Task instructions:
Go through the data below. List every line that holds the word "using".

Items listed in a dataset

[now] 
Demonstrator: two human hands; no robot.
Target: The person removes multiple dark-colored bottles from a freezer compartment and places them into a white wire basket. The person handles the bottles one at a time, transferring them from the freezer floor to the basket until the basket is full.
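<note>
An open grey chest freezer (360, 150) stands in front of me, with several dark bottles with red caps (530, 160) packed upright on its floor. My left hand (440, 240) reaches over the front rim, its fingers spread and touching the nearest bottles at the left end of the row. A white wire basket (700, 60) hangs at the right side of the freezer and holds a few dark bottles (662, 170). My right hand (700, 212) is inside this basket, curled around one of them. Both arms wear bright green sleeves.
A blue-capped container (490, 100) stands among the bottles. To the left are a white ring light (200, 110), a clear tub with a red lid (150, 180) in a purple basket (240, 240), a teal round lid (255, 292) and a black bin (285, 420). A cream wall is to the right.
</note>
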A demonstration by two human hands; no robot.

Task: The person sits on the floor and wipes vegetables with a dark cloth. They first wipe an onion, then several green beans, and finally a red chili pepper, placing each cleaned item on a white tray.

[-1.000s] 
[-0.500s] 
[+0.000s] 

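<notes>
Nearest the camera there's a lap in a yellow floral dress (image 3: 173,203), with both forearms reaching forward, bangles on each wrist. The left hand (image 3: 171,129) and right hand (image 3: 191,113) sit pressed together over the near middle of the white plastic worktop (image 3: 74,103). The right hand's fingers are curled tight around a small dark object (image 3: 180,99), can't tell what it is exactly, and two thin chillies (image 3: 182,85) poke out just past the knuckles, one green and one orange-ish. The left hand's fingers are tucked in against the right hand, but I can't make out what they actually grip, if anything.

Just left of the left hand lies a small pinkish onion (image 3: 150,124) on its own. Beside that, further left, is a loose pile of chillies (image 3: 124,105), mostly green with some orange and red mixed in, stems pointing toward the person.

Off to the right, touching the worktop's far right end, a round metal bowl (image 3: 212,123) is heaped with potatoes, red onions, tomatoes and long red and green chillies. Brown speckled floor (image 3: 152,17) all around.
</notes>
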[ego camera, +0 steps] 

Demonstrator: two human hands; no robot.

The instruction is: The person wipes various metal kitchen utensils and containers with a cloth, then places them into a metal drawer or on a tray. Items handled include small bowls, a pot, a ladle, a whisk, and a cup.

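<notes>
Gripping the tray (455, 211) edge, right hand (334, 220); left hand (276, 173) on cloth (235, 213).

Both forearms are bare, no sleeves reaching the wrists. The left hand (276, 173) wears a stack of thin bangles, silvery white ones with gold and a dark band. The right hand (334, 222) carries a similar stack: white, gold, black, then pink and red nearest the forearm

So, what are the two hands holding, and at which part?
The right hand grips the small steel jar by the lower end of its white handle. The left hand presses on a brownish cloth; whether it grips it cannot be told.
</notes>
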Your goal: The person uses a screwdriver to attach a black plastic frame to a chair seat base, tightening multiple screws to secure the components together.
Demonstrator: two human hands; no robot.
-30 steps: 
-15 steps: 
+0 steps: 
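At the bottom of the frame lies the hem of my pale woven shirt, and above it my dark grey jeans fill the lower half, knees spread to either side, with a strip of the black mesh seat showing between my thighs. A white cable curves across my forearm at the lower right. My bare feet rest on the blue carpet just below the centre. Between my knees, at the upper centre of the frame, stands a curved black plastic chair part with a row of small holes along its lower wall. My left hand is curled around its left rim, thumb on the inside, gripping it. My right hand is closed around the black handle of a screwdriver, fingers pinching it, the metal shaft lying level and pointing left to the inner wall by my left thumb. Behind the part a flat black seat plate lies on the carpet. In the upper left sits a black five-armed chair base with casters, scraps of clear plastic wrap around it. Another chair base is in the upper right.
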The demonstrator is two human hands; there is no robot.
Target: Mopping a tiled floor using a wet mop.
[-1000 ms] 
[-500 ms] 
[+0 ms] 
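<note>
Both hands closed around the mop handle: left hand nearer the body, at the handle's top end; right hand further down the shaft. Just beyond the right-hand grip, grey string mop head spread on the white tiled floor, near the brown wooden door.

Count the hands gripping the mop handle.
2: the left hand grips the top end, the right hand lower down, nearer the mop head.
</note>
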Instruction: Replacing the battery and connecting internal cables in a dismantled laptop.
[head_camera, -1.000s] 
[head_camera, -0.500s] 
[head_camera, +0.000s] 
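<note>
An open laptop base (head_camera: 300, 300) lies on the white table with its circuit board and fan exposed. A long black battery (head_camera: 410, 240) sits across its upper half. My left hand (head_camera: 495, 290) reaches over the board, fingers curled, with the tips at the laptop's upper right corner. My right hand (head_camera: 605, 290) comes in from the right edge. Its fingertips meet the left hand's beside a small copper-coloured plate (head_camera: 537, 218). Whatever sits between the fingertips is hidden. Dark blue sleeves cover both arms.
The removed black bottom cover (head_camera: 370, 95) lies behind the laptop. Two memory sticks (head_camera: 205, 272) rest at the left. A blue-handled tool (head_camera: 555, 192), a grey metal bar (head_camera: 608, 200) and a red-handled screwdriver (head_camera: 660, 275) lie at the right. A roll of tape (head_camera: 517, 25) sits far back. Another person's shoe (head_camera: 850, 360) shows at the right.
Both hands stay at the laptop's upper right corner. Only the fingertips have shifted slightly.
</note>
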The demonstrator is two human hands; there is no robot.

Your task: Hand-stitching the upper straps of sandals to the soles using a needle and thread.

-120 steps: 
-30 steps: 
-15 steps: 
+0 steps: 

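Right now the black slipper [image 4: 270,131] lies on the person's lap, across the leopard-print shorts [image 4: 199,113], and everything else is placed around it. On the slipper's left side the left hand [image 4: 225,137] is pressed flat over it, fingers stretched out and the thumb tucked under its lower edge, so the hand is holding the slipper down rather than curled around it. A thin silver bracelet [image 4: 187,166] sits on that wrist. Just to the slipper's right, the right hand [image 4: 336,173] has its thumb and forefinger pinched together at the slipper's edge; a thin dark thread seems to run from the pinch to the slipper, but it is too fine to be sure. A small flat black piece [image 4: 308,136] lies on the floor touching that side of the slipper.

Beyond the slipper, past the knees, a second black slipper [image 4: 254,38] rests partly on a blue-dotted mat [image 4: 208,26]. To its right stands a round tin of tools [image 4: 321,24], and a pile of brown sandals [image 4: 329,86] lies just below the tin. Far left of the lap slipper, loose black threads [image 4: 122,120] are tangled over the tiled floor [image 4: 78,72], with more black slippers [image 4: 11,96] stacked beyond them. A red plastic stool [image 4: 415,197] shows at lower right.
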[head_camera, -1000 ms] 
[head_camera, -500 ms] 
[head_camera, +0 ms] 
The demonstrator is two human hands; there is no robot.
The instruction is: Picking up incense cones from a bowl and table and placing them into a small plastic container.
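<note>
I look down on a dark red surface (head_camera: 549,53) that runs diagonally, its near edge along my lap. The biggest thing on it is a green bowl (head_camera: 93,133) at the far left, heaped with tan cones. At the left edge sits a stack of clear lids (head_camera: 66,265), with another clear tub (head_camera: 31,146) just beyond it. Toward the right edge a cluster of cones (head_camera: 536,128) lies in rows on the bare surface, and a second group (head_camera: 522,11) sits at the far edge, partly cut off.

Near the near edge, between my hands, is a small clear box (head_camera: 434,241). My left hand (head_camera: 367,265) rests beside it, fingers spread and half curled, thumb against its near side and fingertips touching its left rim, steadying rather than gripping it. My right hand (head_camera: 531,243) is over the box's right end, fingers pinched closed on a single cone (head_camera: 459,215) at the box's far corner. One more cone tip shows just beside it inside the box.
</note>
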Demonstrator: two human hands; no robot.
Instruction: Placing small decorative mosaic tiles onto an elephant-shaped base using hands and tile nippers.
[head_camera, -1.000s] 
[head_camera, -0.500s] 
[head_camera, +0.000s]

Task answer:
Target: Mopping a tiled floor using a wet mop.
Your task: Hand-stitching the upper straps of sandals to the soles using a needle and thread.
Instruction: Placing small decorative mosaic tiles onto an elephant-shaped base using hands and tile nippers.

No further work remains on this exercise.